董天宝握着霸刀的手青筋暴起:“他娘的!这不就是贪婪、色欲和暴怒吗?那老王八蛋,居然对普通百姓下手!”
西王母冷声道:“这是规则侵蚀。圣主直接修改了这三个区域的底层逻辑,放大了人心中最阴暗的欲望。这比直接杀人更可怕,这是要毁了人族的根基——人伦。”
如果没有了理智,人族和野兽还有什么区别?
没有了文明的依托,宋青书手里的人皇气运就会变成无根之木,无源之水。
这是一招釜底抽薪的毒计。
“好算计。”宋青书不怒反笑,只是那笑容冷得掉渣,“既然你想玩人心,那朕就让你看看,什么叫‘人心所向’。”
他转身看向赵敏:“传朕旨意。开启‘九州广播’,朕要对全国发表讲话。”
“现在?”赵敏一愣。
“就现在。”宋青书大步走向坤宁宫的主位,“他想让人族变成野兽,朕就偏要让人族都成圣贤!我看是他的魔道硬,还是朕的人道强!”
......
夜幕降临,但今夜的大武无人安眠。
江南扬州,瘦西湖畔。
往日里的笙歌曼舞此刻变成了令人作呕的嘶吼。金银珠宝被撒得到处都是,平日里温文尔雅的士子、精明市侩的商人,此刻都红着眼睛,像饿狼一样扑在地上争抢。

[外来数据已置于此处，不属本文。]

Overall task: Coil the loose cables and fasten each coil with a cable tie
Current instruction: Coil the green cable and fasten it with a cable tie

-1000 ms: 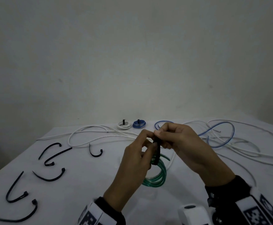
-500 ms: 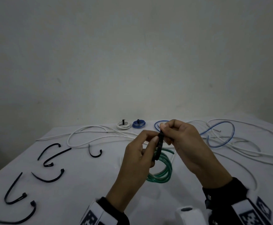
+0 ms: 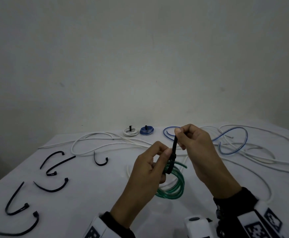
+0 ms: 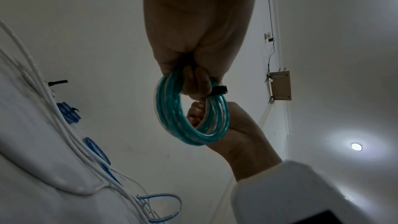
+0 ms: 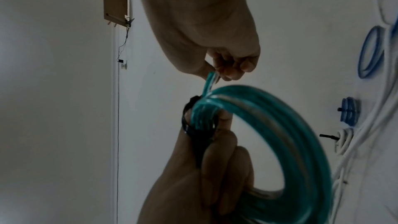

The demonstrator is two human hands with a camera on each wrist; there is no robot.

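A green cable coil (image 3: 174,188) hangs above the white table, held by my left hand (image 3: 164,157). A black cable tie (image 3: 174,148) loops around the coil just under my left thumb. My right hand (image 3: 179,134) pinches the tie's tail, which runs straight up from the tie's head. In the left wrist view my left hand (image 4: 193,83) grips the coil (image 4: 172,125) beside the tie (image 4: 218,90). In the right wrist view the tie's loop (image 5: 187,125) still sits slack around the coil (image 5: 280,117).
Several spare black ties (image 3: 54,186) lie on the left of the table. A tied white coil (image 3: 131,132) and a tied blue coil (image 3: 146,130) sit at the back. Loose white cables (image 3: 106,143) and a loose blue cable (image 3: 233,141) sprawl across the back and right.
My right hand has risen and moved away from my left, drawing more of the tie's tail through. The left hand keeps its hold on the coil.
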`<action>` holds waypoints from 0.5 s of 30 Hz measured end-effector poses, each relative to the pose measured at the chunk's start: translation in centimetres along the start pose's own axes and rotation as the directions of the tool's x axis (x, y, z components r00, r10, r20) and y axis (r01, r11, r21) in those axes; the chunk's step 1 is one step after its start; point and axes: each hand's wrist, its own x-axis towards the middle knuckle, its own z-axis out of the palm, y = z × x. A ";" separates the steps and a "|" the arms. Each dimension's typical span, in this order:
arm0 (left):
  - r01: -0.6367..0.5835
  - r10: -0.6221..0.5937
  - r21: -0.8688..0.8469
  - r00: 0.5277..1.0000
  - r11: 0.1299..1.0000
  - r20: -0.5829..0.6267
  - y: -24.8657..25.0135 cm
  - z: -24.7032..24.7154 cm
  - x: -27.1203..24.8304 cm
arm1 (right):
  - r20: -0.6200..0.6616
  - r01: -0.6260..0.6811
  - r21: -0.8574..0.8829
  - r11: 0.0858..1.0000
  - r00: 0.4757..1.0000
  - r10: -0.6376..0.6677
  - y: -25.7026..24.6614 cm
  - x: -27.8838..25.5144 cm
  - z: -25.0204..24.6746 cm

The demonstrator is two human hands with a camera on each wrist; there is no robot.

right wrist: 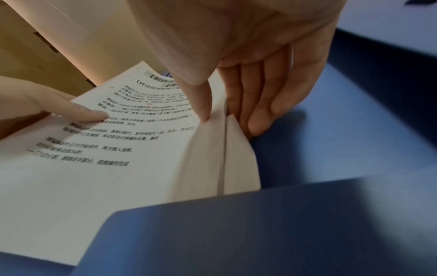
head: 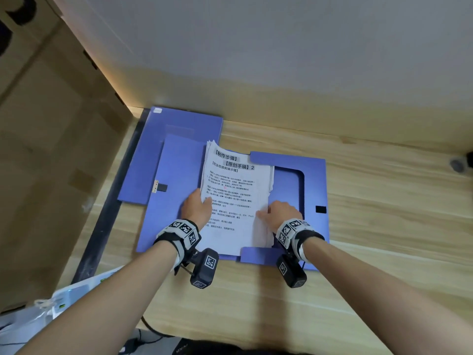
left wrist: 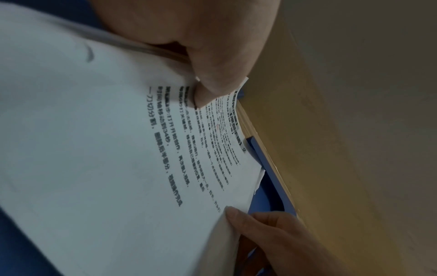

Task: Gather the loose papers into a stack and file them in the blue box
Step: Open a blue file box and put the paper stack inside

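A stack of white printed papers (head: 230, 190) lies over the opened blue box (head: 313, 180), which is spread flat on the wooden desk. My left hand (head: 198, 206) grips the stack's left edge, thumb (left wrist: 208, 89) on the top sheet (left wrist: 118, 149). My right hand (head: 280, 212) pinches the right edge, thumb (right wrist: 201, 100) on top and fingers (right wrist: 260, 104) underneath. In the right wrist view the stack (right wrist: 106, 158) bows upward above the blue box floor (right wrist: 343, 140), its right edge lifted. The sheets' edges are slightly uneven.
The box's lid panel (head: 174, 139) lies open to the far left, and a flap (head: 258, 254) stands at the near edge. A tan cabinet (head: 51, 149) rises on the left, a wall behind. White plastic items (head: 64, 301) sit at the near left. Bare wooden desk (head: 384, 201) extends right.
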 end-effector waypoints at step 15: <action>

“我的!都是我的!”一个富商把自家的纯金聚宝盆砸在一个乞丐头上,鲜血和脑浆迸裂,他却毫不在意,趴在尸体上狂笑着去抠乞丐嘴里的金牙。
不远处,一对父子为了争夺一块玉佩,竟然拔刀相向。
这是“贪婪”规则覆盖下的地狱。
而在两广之地,又是另一番景象。粉色的雾气笼罩城池,街道上全是赤条条的人群,无论亲疏远近,不论伦理道德,都在最原始的本能驱使下纠缠在一起。
空气中弥漫着甜腻到令人窒息的靡靡之气。
北方边镇,火光冲天。没有敌人,全是自己人在杀自己人。哪怕是换防的袍泽,只因为一个眼神不对,就立刻拔刀互砍,不死不休。
“暴怒”的规则,把每个人心中的戾气放大了一万倍。
这就是圣主的手段。不需要千军万马,只需要勾起你心底的那一点点火苗,就能把你烧成灰烬。
京城,天舟之上。
宋青书盘膝坐在甲板中央。七大神器环绕周身,九彩光芒冲天而起,将整个京城的夜空照得如同白昼。
他面前悬浮着崆峒印。这枚代表着人族气运的至宝,此刻正剧烈颤抖,上面原本璀璨的金光变得有些斑驳,那是人族气运被污染的征兆。
“陛下,信号接通了。”张三丰站在一旁,手里捏着一道繁复的符箓。这是结合了墨家机关术和道家传音阵法搞出来的“九州广播系统”,能把宋青书的声音,瞬间传遍大武的每一个角落。
宋青书点了点头,深吸一口气。
他闭上眼,神识瞬间扩散,通过崆峒印,连接到了大武亿万子民的意识海洋。
那一瞬间,他听到了无数的哭嚎、尖叫、狂笑和嘶吼。那是众生的苦难。
“都给朕——闭嘴!”
一声暴喝,不走耳朵,直接在每一个人的脑海深处炸响。
这一声,夹杂着人皇的威严和轩辕剑的锋锐,更带着东皇钟震慑神魂的伟力。
扬州城里,那个正在抠金牙的富商动作一僵;两广街道上,纠缠的人群像是被泼了一盆冰水;北方边镇,砍向袍泽的战刀悬在了半空。
原本喧嚣的世界,出现了短暂的死寂。
“朕,是宋青书。”
声音平缓下来,却带着一股安定人心的力量。
“朕知道,你们现在很难受。心里像是有团火在烧,想要钱,想要女人,想要杀人。这不怪你们,是有个躲在阴沟里的老鼠,给你们下了毒。”
“但你们是人!不是畜生!”
宋青书的声音陡然拔高。
“看看你们身边!那是养育你的父母,是陪你长大的兄弟,是你的妻儿老小!为了那点身外之物,为了那点裤裆里的那点事儿,为了那点莫名其妙的火气,你们就要把刀砍向自己人吗?”
扬州那个富商呆呆地看着身下的乞丐尸体,那是平时总在街角给他磕头说吉祥话的老张。他手里的金牙掉在地上,发出清脆的响声。
两广的街道上,人们开始茫然地寻找衣物遮羞,羞耻感重新回到了他们脸上。
北方的士兵看着对面同样满脸是血的战友,手中的刀当啷一声掉在地上,两个人抱头痛哭。